• [INSTRUCTIONS FOR THE TASK]:
Within the records below is a range that opens at the line with "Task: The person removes" and closes at the line with "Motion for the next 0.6". Return that range word for word, both ends included, and only that range.

• [ENTRIES SUPPLIED]:
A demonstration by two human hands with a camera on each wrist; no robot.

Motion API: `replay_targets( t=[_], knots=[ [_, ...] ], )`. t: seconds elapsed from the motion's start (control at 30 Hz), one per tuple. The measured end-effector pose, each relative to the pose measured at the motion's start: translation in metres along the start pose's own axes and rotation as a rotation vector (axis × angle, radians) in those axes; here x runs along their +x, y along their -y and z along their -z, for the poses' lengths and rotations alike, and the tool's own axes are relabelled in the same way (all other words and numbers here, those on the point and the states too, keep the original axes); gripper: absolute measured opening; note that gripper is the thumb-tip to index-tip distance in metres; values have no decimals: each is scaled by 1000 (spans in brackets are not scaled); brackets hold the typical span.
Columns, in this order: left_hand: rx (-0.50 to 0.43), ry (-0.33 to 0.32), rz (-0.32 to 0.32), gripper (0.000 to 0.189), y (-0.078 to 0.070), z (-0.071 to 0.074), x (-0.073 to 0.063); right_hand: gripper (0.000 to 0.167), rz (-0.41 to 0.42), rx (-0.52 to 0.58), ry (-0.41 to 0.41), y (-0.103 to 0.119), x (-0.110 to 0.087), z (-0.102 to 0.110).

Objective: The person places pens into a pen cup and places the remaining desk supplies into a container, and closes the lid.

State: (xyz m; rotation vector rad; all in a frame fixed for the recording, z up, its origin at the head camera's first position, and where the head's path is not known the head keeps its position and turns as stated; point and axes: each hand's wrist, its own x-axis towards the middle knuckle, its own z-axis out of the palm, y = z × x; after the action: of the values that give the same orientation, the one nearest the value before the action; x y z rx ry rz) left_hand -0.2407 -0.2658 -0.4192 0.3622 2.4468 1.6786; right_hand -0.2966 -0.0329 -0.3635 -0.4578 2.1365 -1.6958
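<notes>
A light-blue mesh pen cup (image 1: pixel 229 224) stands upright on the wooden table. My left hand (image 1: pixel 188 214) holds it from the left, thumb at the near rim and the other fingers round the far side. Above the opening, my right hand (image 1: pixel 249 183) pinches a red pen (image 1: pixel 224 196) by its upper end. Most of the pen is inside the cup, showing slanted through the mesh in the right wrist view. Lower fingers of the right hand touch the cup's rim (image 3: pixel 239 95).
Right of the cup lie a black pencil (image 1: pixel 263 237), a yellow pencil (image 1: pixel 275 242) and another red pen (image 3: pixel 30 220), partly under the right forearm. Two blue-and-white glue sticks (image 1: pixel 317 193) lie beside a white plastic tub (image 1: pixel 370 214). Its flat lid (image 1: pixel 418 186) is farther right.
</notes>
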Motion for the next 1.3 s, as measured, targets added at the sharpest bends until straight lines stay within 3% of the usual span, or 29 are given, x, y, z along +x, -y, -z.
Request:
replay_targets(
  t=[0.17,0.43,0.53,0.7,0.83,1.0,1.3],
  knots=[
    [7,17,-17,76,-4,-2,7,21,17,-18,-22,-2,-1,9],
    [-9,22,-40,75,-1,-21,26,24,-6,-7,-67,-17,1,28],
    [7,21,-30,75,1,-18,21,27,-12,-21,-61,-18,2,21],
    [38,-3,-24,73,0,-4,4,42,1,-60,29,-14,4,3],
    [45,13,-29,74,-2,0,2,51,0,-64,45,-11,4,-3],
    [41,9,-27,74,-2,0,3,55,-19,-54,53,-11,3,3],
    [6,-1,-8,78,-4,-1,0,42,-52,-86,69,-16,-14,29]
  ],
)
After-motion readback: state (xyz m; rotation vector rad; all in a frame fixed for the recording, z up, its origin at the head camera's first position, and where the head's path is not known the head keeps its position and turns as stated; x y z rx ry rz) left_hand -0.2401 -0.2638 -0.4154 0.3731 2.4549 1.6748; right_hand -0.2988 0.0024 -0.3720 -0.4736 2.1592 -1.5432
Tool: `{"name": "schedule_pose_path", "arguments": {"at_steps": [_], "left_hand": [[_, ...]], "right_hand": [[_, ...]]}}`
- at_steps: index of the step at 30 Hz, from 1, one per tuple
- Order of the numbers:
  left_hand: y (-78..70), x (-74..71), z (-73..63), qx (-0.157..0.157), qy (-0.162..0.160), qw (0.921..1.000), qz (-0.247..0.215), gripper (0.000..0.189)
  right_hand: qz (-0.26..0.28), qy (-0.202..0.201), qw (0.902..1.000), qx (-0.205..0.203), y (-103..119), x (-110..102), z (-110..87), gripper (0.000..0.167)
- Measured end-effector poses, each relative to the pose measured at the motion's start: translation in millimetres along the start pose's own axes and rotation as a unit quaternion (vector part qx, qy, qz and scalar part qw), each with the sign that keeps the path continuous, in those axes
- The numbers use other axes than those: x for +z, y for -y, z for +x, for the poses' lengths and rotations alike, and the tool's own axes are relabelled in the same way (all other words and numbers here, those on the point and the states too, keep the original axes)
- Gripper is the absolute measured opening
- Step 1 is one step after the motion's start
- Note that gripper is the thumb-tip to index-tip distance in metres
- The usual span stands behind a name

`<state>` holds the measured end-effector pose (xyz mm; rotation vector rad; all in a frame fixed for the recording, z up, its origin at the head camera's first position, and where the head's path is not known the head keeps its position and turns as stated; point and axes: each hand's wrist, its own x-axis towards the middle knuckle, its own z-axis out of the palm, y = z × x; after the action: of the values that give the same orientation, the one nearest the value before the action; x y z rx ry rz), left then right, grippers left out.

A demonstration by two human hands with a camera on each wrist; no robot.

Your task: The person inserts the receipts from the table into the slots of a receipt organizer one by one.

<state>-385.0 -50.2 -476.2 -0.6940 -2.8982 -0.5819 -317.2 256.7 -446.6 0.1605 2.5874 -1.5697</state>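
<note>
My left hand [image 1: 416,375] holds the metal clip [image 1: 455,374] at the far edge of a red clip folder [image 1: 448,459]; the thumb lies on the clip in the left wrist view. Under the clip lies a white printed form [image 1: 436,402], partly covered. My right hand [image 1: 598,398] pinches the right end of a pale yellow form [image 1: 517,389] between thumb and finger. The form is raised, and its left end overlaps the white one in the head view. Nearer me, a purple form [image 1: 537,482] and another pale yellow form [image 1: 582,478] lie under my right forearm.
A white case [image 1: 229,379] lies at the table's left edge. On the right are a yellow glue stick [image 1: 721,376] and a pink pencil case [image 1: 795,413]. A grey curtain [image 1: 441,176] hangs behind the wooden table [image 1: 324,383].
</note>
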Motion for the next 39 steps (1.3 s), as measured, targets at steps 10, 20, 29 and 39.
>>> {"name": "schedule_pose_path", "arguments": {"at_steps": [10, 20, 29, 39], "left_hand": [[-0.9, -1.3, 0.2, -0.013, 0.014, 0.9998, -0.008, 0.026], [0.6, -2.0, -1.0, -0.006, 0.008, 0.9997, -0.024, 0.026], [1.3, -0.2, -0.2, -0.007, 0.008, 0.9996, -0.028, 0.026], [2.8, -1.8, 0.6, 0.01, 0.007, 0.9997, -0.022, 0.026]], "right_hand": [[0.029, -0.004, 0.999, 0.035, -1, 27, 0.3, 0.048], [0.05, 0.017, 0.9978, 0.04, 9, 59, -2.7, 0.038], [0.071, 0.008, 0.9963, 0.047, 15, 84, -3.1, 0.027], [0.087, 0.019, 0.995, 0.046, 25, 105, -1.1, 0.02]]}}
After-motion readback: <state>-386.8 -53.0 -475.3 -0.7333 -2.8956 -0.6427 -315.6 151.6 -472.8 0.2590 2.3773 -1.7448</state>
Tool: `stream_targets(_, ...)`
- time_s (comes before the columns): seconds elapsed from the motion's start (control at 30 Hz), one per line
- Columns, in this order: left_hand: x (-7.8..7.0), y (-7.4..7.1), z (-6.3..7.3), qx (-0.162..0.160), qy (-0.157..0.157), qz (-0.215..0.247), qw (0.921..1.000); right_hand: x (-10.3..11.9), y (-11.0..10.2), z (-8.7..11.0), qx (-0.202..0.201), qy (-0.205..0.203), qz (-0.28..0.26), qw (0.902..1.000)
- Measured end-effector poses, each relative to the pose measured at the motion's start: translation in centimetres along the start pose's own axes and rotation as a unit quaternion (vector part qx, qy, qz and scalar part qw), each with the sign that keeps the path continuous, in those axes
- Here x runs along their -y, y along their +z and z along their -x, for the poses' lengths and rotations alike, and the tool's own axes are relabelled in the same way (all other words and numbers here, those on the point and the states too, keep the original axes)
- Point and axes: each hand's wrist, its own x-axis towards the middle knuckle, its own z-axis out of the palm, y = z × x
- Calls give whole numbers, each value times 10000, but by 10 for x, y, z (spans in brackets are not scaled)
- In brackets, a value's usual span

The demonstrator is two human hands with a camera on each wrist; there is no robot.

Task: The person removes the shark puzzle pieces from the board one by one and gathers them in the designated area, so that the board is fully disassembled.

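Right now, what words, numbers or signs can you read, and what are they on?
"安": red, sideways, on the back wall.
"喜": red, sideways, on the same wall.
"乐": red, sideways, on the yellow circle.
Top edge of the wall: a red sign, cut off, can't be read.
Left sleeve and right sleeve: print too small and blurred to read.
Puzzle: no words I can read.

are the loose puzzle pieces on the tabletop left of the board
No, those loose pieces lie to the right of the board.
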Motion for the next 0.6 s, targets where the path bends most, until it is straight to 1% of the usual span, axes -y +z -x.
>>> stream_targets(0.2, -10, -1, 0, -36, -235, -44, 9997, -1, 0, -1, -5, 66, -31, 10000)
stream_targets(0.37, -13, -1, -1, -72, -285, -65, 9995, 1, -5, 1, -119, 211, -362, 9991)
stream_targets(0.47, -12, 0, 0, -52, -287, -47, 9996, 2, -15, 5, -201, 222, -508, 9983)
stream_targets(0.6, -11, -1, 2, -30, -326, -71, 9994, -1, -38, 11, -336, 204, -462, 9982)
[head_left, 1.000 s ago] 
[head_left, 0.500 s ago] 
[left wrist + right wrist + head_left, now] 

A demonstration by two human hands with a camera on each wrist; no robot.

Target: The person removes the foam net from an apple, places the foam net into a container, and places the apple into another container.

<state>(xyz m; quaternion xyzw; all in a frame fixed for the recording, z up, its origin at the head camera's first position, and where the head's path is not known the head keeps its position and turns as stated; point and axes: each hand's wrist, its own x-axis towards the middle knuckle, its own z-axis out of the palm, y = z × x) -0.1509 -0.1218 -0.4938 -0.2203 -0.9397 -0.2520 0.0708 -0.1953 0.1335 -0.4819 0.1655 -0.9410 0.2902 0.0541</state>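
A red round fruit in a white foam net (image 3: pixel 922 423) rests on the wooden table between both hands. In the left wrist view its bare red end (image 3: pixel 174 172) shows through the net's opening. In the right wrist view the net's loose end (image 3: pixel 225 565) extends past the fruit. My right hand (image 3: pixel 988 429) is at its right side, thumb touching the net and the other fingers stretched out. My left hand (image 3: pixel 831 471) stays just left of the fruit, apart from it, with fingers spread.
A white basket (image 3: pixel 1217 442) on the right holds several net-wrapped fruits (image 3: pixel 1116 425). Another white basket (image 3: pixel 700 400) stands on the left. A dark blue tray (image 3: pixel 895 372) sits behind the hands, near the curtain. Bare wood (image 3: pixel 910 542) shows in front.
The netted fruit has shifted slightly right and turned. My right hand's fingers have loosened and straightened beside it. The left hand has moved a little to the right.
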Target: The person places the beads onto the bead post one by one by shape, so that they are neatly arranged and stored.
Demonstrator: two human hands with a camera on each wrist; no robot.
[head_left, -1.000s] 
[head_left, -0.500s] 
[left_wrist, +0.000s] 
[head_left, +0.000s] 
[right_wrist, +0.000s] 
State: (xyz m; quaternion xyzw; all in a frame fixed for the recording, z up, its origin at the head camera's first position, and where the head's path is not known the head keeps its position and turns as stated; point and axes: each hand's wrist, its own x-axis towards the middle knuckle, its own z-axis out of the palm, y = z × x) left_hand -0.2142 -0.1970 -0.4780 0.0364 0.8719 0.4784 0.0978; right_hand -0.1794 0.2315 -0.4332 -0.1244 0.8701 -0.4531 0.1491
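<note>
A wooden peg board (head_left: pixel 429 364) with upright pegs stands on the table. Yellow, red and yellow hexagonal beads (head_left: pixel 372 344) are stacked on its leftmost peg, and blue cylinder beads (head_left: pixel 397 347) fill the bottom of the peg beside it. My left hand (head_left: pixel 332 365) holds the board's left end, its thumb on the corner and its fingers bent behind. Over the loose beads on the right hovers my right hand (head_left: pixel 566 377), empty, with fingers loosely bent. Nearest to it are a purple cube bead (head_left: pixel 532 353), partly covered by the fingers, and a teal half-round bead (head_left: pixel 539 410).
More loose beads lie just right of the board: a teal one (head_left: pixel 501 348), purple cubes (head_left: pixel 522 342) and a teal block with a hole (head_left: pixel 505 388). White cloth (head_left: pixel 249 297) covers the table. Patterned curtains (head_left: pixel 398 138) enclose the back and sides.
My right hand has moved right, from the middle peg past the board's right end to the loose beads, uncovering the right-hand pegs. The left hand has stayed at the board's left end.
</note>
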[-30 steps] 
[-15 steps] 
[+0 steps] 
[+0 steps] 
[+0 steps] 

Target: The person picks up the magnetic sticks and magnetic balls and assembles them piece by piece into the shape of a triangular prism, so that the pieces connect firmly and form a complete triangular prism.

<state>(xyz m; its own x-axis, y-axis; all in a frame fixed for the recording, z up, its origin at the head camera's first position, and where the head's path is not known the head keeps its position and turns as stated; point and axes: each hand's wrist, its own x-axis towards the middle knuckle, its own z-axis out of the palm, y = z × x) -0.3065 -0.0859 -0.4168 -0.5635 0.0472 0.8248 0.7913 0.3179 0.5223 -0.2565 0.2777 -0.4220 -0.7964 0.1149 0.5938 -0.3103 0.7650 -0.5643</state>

• [TASK RESULT]:
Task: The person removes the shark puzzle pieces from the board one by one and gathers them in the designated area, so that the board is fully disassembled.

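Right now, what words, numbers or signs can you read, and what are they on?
"安": red, sideways, on the back wall.
"喜": red, sideways, on the same wall.
"乐": red, sideways, on the yellow circle.
Top edge of the wall: a red sign, cut off, can't be read.
Left sleeve and right sleeve: print too small and blurred to read.
Puzzle: no words I can read.

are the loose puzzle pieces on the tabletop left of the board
No, those loose pieces lie to the right of the board.
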Motion for the next 0.6 s, targets where the path bends most, until it is straight to 1% of the usual span, axes -y +z -x.

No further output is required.